Learned how to use basic command line to run video games like Commander Keen, Jazz Jackrabbit, Kilo Blaster, Wolfenstein, Doom, Raptor. All the classics. Good times.
I think we still have the computer somewhere.
i was around 10 year old. That time we used to use ms dos for drawing lines, traingle and stuff using commands that will print on execution . I was having hard time understanding it . I went to my father and asked for help. He taught me how it works and everything is logic only nothing else.That was life changing movement for me. Use to score very good in computers then on . Now a full time web developer
I was probably about 7 and my parents just bought their first computer.

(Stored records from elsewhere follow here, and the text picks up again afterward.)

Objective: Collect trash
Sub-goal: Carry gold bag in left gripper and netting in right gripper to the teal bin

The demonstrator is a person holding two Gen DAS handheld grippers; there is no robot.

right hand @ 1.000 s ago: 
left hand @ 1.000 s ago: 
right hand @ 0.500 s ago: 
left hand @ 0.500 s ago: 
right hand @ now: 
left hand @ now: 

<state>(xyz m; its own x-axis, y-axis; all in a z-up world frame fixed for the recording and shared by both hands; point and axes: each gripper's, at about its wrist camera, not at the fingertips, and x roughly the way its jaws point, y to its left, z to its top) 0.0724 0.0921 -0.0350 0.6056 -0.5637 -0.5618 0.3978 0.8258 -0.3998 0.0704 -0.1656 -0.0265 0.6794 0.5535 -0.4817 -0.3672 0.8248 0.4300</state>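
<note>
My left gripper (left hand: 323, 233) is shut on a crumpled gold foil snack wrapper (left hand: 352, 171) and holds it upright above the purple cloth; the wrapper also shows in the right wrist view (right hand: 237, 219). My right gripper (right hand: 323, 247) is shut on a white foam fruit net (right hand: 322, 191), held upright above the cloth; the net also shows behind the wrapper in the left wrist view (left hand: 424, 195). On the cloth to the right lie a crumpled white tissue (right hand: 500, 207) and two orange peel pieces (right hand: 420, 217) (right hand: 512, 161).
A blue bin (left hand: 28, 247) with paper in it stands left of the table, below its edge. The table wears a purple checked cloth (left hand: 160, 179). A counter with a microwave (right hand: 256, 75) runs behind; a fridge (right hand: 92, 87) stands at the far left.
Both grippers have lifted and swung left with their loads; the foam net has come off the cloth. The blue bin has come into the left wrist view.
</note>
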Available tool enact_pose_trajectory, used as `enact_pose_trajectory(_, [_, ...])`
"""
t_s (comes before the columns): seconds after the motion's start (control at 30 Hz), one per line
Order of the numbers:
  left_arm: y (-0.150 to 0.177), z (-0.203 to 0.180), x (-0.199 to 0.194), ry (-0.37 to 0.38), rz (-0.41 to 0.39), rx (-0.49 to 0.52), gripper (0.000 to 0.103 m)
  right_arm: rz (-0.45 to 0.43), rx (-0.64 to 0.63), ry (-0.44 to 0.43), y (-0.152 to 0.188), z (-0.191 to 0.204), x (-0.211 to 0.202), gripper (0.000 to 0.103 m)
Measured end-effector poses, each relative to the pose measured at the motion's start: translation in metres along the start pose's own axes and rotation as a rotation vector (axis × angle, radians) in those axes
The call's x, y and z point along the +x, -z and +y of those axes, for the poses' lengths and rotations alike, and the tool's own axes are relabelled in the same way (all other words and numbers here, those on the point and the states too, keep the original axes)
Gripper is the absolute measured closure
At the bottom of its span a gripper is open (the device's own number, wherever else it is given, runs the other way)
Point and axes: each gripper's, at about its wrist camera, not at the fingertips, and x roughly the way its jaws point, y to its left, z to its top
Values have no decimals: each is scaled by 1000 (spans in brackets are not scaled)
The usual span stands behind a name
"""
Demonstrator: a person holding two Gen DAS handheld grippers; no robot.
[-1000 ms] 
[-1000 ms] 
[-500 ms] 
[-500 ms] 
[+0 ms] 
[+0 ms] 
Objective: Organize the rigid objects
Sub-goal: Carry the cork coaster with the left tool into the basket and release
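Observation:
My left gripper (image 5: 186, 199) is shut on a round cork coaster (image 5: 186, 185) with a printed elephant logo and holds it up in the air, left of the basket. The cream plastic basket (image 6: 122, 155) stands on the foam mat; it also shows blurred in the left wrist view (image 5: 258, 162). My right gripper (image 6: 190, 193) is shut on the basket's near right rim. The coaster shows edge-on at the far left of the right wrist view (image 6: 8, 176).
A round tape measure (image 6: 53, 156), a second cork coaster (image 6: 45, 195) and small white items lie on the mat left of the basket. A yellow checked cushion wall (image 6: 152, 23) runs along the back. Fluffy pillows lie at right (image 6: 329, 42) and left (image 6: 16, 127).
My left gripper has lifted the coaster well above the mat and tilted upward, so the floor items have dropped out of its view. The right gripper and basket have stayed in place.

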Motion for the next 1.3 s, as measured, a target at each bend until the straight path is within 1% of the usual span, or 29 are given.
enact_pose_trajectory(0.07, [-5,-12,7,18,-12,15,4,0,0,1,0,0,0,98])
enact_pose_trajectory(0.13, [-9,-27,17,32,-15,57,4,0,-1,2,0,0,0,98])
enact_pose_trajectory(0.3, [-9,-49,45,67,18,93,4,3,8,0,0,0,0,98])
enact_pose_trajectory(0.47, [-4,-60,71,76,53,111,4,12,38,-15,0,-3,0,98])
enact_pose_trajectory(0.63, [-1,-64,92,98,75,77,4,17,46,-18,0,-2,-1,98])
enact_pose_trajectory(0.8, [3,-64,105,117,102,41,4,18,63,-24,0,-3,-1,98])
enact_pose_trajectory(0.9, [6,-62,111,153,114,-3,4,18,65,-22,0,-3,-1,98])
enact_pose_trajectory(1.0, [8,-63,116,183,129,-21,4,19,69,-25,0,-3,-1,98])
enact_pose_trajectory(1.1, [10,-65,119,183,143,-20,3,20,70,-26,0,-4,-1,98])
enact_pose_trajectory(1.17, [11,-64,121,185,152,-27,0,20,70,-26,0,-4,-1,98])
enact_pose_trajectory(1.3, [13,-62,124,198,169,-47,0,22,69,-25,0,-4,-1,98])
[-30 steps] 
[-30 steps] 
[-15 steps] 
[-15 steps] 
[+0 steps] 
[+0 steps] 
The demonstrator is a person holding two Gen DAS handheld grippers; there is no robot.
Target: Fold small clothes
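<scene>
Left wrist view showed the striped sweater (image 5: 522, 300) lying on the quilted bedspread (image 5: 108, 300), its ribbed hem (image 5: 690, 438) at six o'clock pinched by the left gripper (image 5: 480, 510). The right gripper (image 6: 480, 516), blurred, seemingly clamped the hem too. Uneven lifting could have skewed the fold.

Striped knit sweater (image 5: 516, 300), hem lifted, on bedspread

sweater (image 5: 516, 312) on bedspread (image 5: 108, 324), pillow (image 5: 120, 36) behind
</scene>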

It was on our living room table for at least a couple of weeks and the main attraction of the whole family.
I learned how to install MS DOS, some software and even games.
Tried to install MS-DOS 6.22. Was not fun at all. Tried 3 iso flashers in total. The closest that happened to DOS was unetbootin getting bootlooped on the 10 second countdown to automatic system start. I gave up on it eventually.
Alright, so i'm making an MS-DOS 6.22 box on a modern laptop: 80GB HDD (SATA 2), 2GB RAM (rip 9x, smallest stick I got,) AMD x64 CPU (they stuck a single-core 1GHz CPU in a laptop meant for Win8.0, with age it's slowed to around 600MHz effective, so it's more suited to being an XP box but I have no XP drivers...)
I'm not strapped for space at all (I could make 4 2GB partitions with no issue) but should I use DRVSPACE? I've never used DOS-era disc compression (and won't fucking touch DoubleSpace, for those that remember that and its issues) and i'm wanting to fuck with it some.